We’ve collected the most meaningful bits of wisdom each guest has shared to help you find the hope and healing that comes from harnessing resilience.
“Resilience is a skill that can be learned just like building muscle in the gym.”
A diving accident at 12 left our guest Stacey Copas a quadriplegic. What followed, she told us, was not pretty – aimlessness and hopelessness fueled by drug use and depression. The “what ifs” and “why mes” were hard for Stacey to sidestep throughout her teens.
Over time, though, she decided she couldn’t feel bad about something she was grateful for. So she began to view her accident as a gift. Not because it left her paralyzed, but because it presented her with opportunities she almost certainly would not have had without her injury.
She continually exercises her resilience muscle by embracing the opportunities adversity has brought. She has built a life of significance born from her accident, inspiring and equipping others as a resilience coach, author and speaker. One of the greatest truths she has learned, she says, is that crucibles are like a trampoline: the lower down you go, the higher up you can launch yourself. That’s great counsel for harnessing resilience.
“If you have access to the resources you need to meet the challenges you’re facing, you’ll be more resilient.”
Our guest Katie Foulkes endured a crucible with effects so lasting that after she emerged on the other side, she began to conduct research into the building blocks of resilience.

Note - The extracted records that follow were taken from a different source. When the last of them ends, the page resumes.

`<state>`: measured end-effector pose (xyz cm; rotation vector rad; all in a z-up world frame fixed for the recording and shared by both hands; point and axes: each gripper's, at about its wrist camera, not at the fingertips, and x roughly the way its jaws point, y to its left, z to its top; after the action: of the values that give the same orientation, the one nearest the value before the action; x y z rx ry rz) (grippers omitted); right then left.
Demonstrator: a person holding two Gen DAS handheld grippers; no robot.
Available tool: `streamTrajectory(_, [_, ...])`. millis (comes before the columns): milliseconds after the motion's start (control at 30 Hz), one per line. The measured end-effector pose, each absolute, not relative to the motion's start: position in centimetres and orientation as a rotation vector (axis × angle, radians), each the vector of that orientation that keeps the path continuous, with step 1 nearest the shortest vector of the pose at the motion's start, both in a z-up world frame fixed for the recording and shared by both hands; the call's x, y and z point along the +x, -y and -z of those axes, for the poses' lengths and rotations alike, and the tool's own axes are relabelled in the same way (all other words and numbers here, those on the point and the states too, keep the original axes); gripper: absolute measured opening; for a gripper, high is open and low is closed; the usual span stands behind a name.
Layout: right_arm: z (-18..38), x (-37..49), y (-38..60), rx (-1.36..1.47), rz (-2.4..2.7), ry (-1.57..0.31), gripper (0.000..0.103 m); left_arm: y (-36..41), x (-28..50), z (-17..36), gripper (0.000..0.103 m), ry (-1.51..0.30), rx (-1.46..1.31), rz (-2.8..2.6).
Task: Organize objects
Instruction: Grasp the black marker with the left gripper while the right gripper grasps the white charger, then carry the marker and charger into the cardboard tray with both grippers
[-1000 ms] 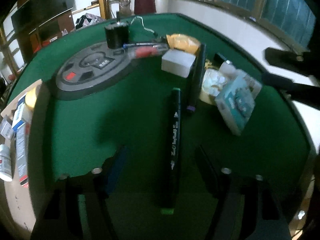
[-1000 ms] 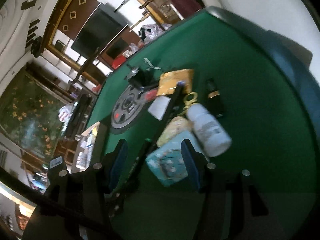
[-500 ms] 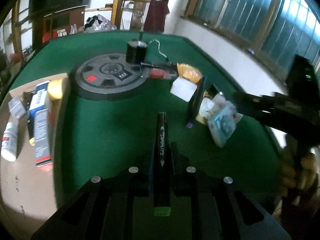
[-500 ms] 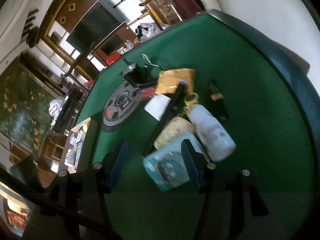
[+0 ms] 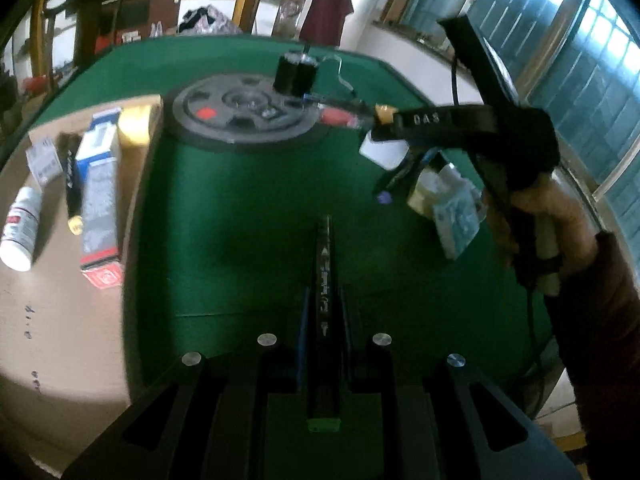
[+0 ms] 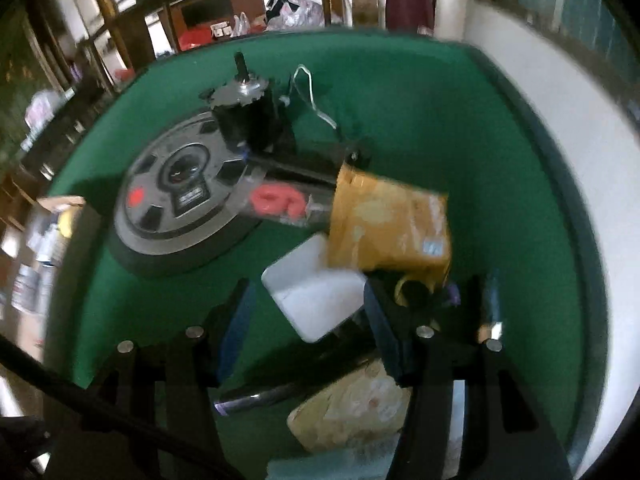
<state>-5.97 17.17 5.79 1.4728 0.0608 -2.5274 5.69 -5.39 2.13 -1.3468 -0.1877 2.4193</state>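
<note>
My left gripper [image 5: 324, 308] is shut on a black marker [image 5: 325, 276] with a green end cap, which runs lengthwise between the fingers above the green table [image 5: 240, 208]. My right gripper [image 6: 310, 316] hovers over the pile of objects. Its jaws are opening, and a white box [image 6: 316, 300] lies between the fingers without the pads pressing on it. In the left wrist view a hand [image 5: 536, 216] holds that right gripper over the same white box [image 5: 382, 152].
A cardboard tray [image 5: 60, 320] at the left holds a white bottle [image 5: 20, 228], a long carton [image 5: 98, 200] and a pen. A round grey disc [image 6: 176, 200], a black motor [image 6: 244, 116], a yellow packet [image 6: 388, 224], a beige pouch [image 6: 352, 412] and a purple-capped pen [image 6: 256, 398] surround the box.
The left gripper closed on the marker and lifted it off the felt. The right gripper swung from above the teal packet to the white box.
</note>
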Motion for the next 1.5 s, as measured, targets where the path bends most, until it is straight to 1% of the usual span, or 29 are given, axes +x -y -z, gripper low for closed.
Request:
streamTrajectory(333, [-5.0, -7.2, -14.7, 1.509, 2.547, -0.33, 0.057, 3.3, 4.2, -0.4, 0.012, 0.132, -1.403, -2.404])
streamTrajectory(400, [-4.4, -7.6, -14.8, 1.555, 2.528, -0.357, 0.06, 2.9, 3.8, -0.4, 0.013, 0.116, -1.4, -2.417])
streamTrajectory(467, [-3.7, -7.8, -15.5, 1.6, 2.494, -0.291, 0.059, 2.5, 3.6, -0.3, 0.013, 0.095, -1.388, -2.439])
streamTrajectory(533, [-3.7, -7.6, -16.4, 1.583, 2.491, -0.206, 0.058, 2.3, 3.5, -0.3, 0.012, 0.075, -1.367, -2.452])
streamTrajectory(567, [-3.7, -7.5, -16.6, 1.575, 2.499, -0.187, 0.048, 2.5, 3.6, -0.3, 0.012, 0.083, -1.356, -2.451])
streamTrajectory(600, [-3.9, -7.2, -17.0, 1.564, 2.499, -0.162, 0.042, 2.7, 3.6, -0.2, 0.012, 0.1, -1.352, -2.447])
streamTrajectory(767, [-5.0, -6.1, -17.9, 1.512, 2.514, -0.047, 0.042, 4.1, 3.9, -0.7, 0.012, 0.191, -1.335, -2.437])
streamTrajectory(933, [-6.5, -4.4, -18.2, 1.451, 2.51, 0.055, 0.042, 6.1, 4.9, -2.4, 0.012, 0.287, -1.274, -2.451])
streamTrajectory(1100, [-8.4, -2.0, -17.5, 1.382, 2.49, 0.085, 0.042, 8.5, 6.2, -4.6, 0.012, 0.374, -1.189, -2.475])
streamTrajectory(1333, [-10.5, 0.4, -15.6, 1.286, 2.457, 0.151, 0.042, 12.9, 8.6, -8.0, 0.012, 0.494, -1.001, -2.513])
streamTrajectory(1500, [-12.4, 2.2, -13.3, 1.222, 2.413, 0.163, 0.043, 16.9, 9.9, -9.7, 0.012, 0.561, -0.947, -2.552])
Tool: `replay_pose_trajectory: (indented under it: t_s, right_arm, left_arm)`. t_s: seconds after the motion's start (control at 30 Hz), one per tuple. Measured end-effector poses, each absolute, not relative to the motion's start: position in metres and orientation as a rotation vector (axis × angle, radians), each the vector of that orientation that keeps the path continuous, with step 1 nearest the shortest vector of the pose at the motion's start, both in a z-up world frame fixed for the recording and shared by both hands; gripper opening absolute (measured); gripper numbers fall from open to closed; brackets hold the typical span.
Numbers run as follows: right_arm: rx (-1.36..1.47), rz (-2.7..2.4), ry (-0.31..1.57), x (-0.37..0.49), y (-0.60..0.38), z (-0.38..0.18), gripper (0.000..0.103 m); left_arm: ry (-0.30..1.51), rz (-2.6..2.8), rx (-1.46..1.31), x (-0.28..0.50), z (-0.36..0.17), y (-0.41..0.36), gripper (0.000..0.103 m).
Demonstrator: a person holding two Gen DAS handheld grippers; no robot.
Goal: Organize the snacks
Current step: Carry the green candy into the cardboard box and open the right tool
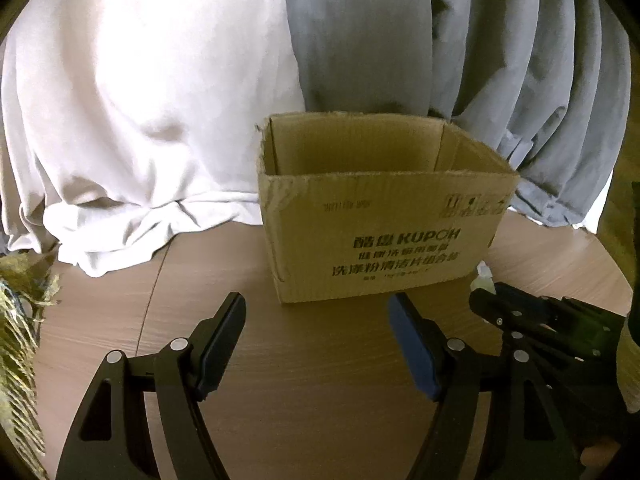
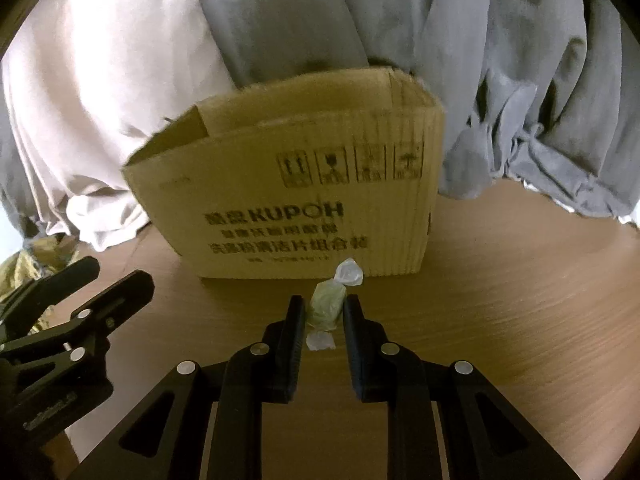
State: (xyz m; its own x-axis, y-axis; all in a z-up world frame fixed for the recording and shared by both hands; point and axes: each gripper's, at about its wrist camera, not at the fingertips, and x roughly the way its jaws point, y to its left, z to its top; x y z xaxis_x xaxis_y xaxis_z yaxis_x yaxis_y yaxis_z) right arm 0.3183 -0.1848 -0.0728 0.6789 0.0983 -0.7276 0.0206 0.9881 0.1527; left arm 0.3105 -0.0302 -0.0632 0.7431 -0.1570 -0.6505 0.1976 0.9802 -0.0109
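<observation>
A brown cardboard box point(image 1: 384, 236) with black print and an open top stands on the round wooden table point(image 1: 320, 380); the same box point(image 2: 304, 200) fills the middle of the right wrist view. My right gripper point(image 2: 323, 316) is shut on a small candy point(image 2: 329, 306) in a pale green wrapper with clear twisted ends, held just in front of the box's lower edge. My left gripper point(image 1: 318, 332) stands open in front of the box with nothing between its fingers. The right gripper's body point(image 1: 532, 320) shows at the right of the left wrist view.
White cloth point(image 1: 140, 120) and grey cloth point(image 1: 480, 60) hang in folds behind the box. A yellowish fringed fabric point(image 1: 20, 340) lies at the table's left edge. The left gripper's body point(image 2: 52, 320) shows at the left of the right wrist view.
</observation>
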Motion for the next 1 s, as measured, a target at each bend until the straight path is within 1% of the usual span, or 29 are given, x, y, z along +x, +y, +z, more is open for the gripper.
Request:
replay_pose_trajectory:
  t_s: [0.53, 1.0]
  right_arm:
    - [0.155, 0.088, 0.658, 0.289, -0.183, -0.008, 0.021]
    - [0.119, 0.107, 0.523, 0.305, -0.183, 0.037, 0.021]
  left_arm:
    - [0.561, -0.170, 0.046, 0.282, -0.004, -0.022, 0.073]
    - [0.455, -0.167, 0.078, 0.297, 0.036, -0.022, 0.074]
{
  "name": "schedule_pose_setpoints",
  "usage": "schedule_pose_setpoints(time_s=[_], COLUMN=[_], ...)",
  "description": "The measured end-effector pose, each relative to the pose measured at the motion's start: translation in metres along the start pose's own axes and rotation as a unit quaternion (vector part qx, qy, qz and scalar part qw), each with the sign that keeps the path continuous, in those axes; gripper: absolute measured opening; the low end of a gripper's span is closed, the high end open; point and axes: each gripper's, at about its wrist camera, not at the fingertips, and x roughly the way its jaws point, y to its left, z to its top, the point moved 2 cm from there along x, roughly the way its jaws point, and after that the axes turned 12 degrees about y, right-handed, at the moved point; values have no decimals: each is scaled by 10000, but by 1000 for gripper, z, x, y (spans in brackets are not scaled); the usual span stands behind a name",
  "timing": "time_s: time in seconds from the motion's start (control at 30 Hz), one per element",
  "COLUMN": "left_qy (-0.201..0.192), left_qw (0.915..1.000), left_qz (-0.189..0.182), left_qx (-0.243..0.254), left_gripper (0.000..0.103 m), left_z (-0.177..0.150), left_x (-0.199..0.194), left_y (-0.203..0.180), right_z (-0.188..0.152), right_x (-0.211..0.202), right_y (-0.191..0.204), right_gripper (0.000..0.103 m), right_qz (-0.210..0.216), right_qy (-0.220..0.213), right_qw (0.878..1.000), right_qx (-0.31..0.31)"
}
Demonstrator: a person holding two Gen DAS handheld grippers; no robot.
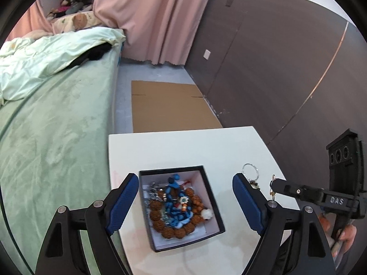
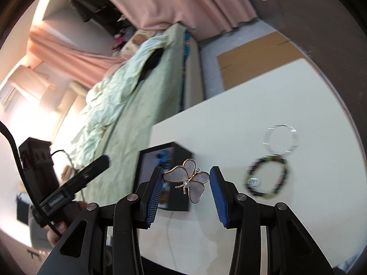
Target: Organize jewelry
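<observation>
A black box (image 1: 213, 208) with a white lining sits on the white table (image 1: 183, 146) and holds a brown bead bracelet (image 1: 170, 230), blue beads and a chain. My left gripper (image 1: 185, 201) is open, its fingers on either side of the box. My right gripper (image 2: 187, 189) is shut on a pearly butterfly brooch (image 2: 187, 180) with a gold rim, held between its blue pads above the table, right of the box (image 2: 181, 160). A dark bead bracelet (image 2: 267, 175) and a clear wire ring (image 2: 281, 139) lie on the table to the right.
A bed with green covers (image 1: 57, 126) stands left of the table. Flat cardboard (image 1: 169, 105) lies on the floor behind it. A dark wall panel (image 1: 275, 68) runs along the right. Pink curtains (image 1: 151, 18) hang at the back.
</observation>
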Motion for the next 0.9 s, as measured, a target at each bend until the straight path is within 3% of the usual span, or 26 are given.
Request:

Foulkes was the cox for Australia’s 2004 Olympic rowing team, which was engulfed in controversy when one of its members quit rowing in the midst of a race. So intense was the firestorm that followed that Foulkes and her teammates, in addition to being the subject of derisive global news coverage, were called “Un-Australian” by their nation’s prime minister.
Foulkes emerged stronger after the emotional ordeal by drawing on what she later confirmed through study is an often-overlooked truth about resilience: It’s not found just by digging deeper within for personal fortitude, but also by reaching widely outside ourselves to gather relational resources. Foulkes discovered harnessing resilience, like Olympic rowing, is a team sport.
“You never know when your greatest obstacle will become your greatest opportunity.”
We usually talk about a crucible experience as a setback or failure, but we could also describe it as a “fall.” Sometimes literally. That’s what our guest Heather Kampf discovered in 2008 when she tripped and landed flat-out on the track during a 600m race at the Big Ten championships while competing for the University of Minnesota.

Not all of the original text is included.